- _YOUR ASSIGNMENT_:
Begin with the first line below and retype each line exactly through the line containing "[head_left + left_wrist". Any pictures are to be left out.

- _DATASET SECTION_:
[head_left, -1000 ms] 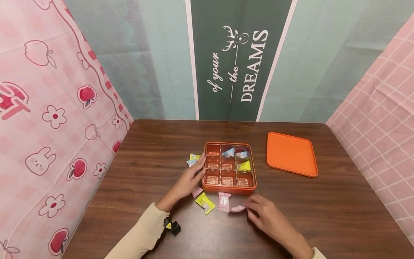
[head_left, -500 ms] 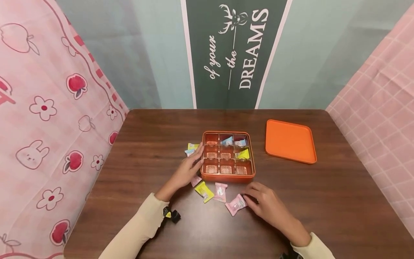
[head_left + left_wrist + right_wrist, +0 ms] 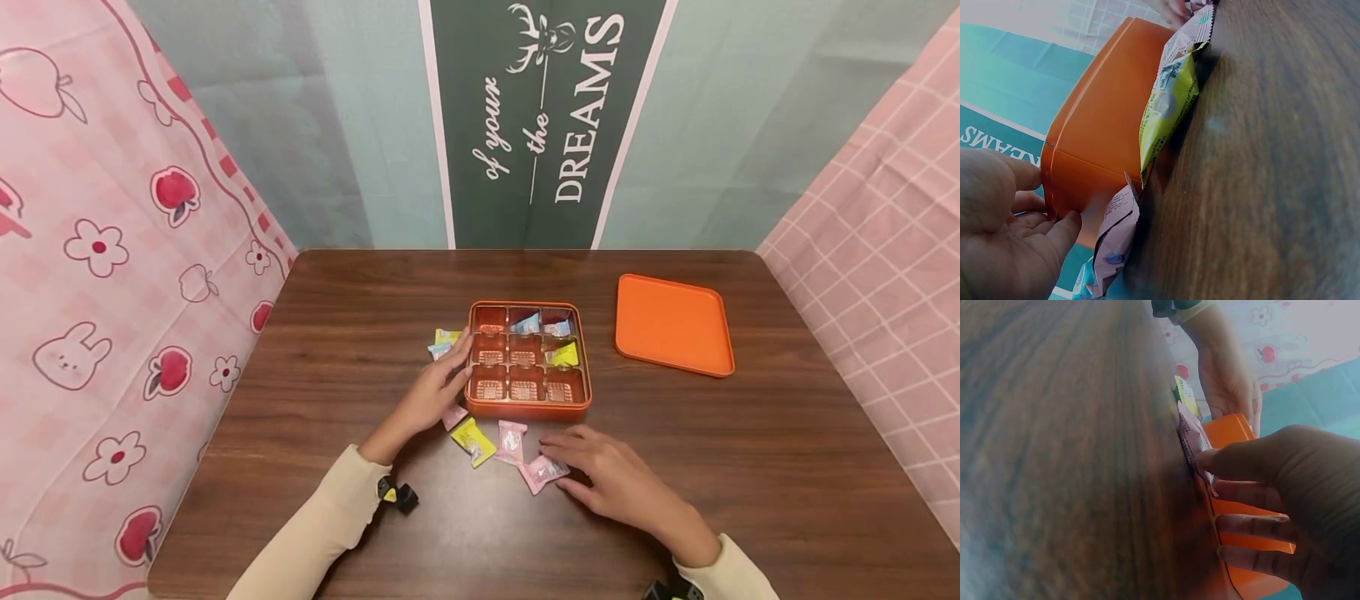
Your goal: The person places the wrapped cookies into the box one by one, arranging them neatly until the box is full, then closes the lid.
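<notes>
An orange box with square compartments stands mid-table. Two blue wrapped candies lie in its back row, and a yellow wrapped candy in the right compartment of the middle row. My left hand rests along the box's left side, fingers extended and touching the wall. My right hand is low in front of the box, thumb and fingers apart around the right end of a pink wrapped candy on the table. In the right wrist view the thumb appears to touch a pink candy wrapper.
Another pink candy and a yellow candy lie before the box. A pink candy is partly hidden by the left hand. Beyond that hand lie yellow and blue candies. An orange lid lies at the right.
The right hand has shifted slightly left, and the pink candy beside it has turned and come to lie near the other pink one. The left hand stays at the box. The head view has tilted downward.
</notes>
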### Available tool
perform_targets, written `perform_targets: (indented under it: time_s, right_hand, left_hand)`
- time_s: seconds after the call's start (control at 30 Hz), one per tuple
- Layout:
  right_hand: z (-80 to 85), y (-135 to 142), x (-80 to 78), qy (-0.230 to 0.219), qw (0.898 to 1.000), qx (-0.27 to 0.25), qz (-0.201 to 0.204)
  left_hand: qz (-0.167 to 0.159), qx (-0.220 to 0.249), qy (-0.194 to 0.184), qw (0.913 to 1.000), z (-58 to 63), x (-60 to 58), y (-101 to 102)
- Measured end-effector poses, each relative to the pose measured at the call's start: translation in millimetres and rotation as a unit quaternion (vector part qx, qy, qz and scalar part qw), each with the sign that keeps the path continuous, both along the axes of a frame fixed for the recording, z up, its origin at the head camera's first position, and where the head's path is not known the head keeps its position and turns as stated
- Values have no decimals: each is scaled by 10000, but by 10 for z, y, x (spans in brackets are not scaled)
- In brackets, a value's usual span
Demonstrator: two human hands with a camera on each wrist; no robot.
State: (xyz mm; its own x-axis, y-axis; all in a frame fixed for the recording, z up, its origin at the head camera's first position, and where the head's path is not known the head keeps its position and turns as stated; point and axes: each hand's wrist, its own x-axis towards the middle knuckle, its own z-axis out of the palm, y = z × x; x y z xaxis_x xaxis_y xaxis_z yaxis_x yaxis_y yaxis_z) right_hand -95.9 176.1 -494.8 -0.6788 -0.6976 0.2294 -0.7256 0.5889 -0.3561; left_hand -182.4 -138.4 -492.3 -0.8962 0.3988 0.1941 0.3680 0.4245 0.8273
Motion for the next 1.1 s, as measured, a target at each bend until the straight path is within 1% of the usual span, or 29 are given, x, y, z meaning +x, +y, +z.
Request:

- _RESPONSE TO THE TASK_:
[head_left, -1000 ms] 
[head_left, -500 ms] 
[head_left + left_wrist + right_wrist, +0 ms] 

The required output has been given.